• **Problem to solve**: An exact copy of the data below is needed; please leave out any pictures.

————————

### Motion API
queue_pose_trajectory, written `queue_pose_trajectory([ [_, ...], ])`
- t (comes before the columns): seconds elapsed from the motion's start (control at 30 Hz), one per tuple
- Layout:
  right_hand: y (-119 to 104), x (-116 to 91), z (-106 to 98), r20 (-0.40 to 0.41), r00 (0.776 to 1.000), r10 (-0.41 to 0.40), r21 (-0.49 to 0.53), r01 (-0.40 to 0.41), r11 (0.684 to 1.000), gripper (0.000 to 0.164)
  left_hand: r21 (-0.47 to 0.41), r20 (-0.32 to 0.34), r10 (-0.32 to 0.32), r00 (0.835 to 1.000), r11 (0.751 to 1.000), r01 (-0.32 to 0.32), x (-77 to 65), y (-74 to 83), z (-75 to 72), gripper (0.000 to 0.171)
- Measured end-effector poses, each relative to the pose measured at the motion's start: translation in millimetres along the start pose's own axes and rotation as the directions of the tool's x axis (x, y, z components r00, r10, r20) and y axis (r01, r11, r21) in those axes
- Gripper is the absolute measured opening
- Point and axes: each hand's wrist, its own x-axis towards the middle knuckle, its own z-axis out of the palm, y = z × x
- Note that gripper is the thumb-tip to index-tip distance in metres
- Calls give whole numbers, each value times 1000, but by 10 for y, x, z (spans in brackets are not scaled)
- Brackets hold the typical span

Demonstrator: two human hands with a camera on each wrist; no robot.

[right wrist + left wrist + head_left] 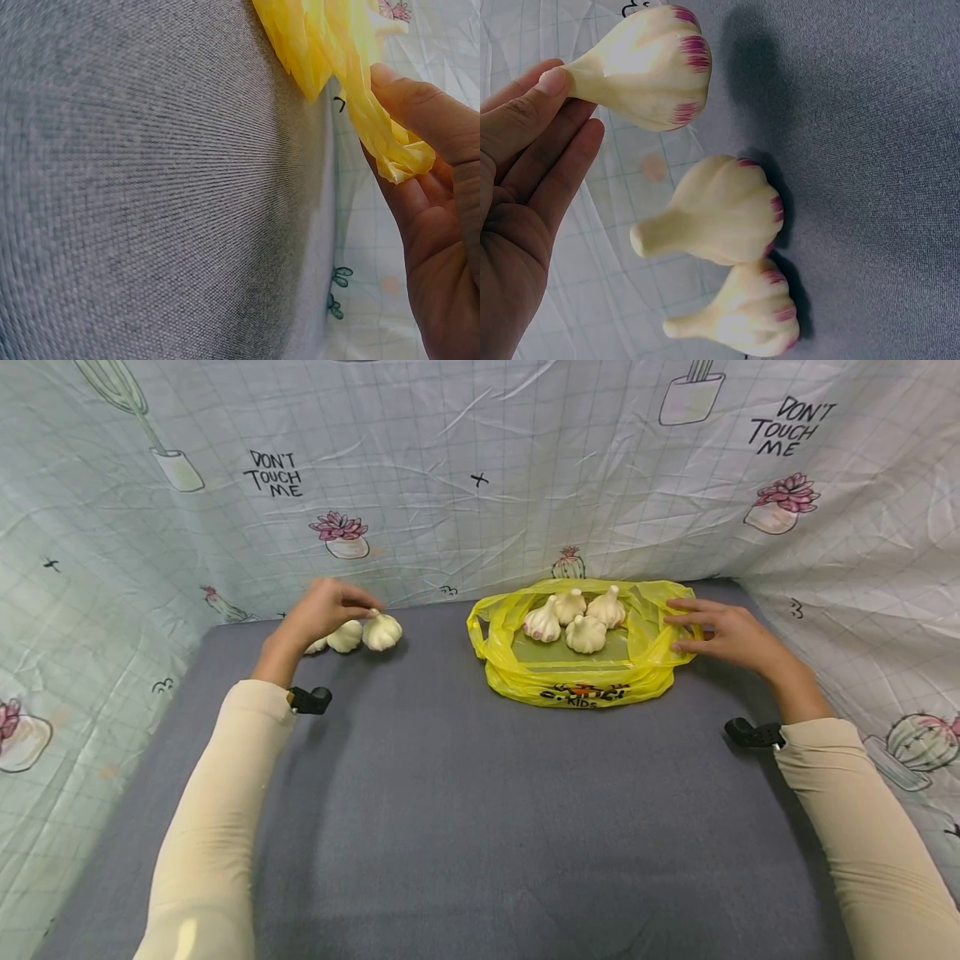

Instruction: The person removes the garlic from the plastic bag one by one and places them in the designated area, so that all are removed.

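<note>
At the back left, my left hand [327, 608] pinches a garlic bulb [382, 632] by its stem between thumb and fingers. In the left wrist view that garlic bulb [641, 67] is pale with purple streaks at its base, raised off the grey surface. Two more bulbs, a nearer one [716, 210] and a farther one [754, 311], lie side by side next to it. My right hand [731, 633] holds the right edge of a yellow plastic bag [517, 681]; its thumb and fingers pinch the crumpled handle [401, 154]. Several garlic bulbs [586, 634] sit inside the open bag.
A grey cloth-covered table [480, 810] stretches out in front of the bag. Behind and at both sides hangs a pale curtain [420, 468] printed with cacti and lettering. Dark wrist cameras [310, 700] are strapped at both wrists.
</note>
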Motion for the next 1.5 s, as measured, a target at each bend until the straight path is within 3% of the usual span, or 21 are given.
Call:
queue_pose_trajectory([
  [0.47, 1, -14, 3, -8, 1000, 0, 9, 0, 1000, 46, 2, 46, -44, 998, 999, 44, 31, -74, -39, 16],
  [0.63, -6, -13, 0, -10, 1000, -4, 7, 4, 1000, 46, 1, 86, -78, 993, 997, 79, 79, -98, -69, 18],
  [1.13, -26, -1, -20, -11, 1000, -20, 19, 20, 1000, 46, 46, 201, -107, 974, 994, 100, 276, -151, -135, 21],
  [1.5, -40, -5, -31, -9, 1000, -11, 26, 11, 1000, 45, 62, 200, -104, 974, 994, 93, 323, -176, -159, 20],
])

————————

• **Answer to this exercise**:
### Motion API
queue_pose_trajectory, written `queue_pose_trajectory([ [_, ...], ])`
- t (comes before the columns): seconds elapsed from the motion's start (control at 30 Hz), one per tuple
- Layout:
  right_hand: y (-119 to 104), x (-116 to 91), z (-106 to 98), r20 (-0.40 to 0.41), r00 (0.776 to 1.000), r10 (-0.41 to 0.40), r21 (-0.49 to 0.53), r01 (-0.40 to 0.41), r11 (0.684 to 1.000), gripper (0.000 to 0.164)
  left_hand: r21 (-0.47 to 0.41), r20 (-0.32 to 0.34), r10 (-0.32 to 0.32), r00 (0.835 to 1.000), r11 (0.751 to 1.000), r01 (-0.32 to 0.32), x (-77 to 65), y (-74 to 83), z (-75 to 72), gripper (0.000 to 0.171)
- Measured end-effector poses, each relative to the pose measured at the motion's start: translation in millimetres along the start pose's own axes and rotation as the directions of the tool's x axis (x, y, z components r00, r10, r20) and y axis (r01, r11, r21) in those axes
- Gripper is the absolute measured opening
- Point and axes: each hand's wrist, its own x-axis towards the middle knuckle, its own z-axis out of the palm, y = z × x
- Note that gripper is the thumb-tip to index-tip distance in metres
- Calls give whole numbers, each value times 1000, but by 10 for y, x, z (spans in brackets are not scaled)
- Brackets hold the typical span

Demonstrator: two human hands with a camera on each wrist; no robot.

[right wrist + left wrist + head_left] 

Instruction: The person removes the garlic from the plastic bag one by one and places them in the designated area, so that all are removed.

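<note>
At the back left, my left hand [327, 608] pinches a garlic bulb [382, 632] by its stem between thumb and fingers. In the left wrist view that garlic bulb [641, 67] is pale with purple streaks at its base, raised off the grey surface. Two more bulbs, a nearer one [716, 210] and a farther one [754, 311], lie side by side next to it. My right hand [731, 633] holds the right edge of a yellow plastic bag [517, 681]; its thumb and fingers pinch the crumpled handle [401, 154]. Several garlic bulbs [586, 634] sit inside the open bag.
A grey cloth-covered table [480, 810] stretches out in front of the bag. Behind and at both sides hangs a pale curtain [420, 468] printed with cacti and lettering. Dark wrist cameras [310, 700] are strapped at both wrists.
</note>
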Motion for the next 1.5 s, as measured, a target at each bend until the straight path is within 3% of the usual span, or 21 are given.
Call:
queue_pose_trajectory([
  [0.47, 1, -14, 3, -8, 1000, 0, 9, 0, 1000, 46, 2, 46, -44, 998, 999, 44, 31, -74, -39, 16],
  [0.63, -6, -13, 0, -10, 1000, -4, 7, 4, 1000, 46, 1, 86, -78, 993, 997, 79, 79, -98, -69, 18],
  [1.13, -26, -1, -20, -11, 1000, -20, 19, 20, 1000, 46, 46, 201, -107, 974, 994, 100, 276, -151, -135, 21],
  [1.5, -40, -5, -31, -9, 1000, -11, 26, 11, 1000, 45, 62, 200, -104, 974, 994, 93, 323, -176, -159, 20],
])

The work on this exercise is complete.